Retype the listing exactly as it stands, and keep every image out.

-- DATASET CONTENT follows --

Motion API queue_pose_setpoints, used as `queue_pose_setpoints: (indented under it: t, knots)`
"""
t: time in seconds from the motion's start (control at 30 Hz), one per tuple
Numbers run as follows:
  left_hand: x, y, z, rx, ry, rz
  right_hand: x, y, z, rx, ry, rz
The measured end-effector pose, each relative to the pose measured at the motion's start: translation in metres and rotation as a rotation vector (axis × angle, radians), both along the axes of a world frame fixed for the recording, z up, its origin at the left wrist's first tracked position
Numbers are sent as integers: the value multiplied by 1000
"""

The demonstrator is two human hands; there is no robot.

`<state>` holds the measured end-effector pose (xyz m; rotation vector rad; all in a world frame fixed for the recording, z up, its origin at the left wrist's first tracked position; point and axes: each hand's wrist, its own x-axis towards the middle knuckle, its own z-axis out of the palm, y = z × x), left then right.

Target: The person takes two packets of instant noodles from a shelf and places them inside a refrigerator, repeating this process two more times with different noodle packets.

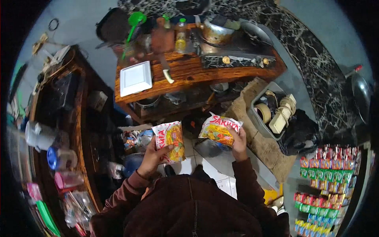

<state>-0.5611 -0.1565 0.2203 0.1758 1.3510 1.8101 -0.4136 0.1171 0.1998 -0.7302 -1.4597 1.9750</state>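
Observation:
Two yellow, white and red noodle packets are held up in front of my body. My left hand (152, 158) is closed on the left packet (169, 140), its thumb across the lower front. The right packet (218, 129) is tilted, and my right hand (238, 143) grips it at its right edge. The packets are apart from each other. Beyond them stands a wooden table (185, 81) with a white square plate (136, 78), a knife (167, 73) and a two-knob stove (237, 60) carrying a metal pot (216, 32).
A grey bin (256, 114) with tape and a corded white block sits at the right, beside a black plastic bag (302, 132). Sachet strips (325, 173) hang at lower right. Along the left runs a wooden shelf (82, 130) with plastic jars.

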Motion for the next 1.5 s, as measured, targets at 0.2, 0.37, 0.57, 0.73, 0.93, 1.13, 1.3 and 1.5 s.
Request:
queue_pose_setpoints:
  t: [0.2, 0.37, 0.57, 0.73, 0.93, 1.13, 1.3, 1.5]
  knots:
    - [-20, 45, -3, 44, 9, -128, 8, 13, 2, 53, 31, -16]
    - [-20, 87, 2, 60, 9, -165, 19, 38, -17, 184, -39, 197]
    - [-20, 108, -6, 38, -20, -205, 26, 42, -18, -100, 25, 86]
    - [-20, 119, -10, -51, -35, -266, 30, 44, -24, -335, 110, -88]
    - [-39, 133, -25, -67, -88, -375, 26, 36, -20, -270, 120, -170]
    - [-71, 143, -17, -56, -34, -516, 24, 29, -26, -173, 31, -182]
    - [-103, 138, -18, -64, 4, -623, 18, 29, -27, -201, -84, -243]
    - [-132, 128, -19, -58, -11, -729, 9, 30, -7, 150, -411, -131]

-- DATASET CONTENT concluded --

→ **RESPONSE TO THE EXERCISE**:
Motion API queue_pose_setpoints, used as `queue_pose_setpoints: (indented under it: t, knots)`
"""
t: time in seconds from the motion's start (control at 30 Hz), one per tuple
Numbers run as follows:
  left_hand: x, y, z, rx, ry, rz
  right_hand: x, y, z, rx, ry, rz
The measured end-effector pose, each relative to the pose measured at the motion's start: translation in metres and rotation as a rotation vector (axis × angle, radians), both along the axes of a world frame fixed for the recording, z up, its origin at the left wrist's first tracked position
Numbers are sent as integers: the value multiplied by 1000
"""

The demonstrator is two human hands; there is no robot.

`<state>` holds the measured end-effector pose (xyz m; rotation vector rad; all in a world frame fixed for the recording, z up, its origin at the left wrist's first tracked position; point and axes: each hand's wrist, its own x-axis towards the middle knuckle, its own z-axis out of the palm, y = z × x), left then right.

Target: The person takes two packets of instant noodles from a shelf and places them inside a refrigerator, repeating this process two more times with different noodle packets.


<state>-0.5611 -0.1565 0.2203 0.1758 1.3510 1.8101 -0.4136 0.1171 0.1998 -0.7302 -1.4597 1.9750</state>
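Observation:
Two yellow, white and red noodle packets are held up in front of my body. My left hand (152, 158) is closed on the left packet (169, 140), its thumb across the lower front. The right packet (218, 129) is tilted, and my right hand (238, 143) grips it at its right edge. The packets are apart from each other. Beyond them stands a wooden table (185, 81) with a white square plate (136, 78), a knife (167, 73) and a two-knob stove (237, 60) carrying a metal pot (216, 32).
A grey bin (256, 114) with tape and a corded white block sits at the right, beside a black plastic bag (302, 132). Sachet strips (325, 173) hang at lower right. Along the left runs a wooden shelf (82, 130) with plastic jars.
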
Motion for the next 1.5 s, as measured, targets at 0.2, 0.37, 0.57, 0.73, 0.93, 1.13, 1.3 and 1.5 s.
Request:
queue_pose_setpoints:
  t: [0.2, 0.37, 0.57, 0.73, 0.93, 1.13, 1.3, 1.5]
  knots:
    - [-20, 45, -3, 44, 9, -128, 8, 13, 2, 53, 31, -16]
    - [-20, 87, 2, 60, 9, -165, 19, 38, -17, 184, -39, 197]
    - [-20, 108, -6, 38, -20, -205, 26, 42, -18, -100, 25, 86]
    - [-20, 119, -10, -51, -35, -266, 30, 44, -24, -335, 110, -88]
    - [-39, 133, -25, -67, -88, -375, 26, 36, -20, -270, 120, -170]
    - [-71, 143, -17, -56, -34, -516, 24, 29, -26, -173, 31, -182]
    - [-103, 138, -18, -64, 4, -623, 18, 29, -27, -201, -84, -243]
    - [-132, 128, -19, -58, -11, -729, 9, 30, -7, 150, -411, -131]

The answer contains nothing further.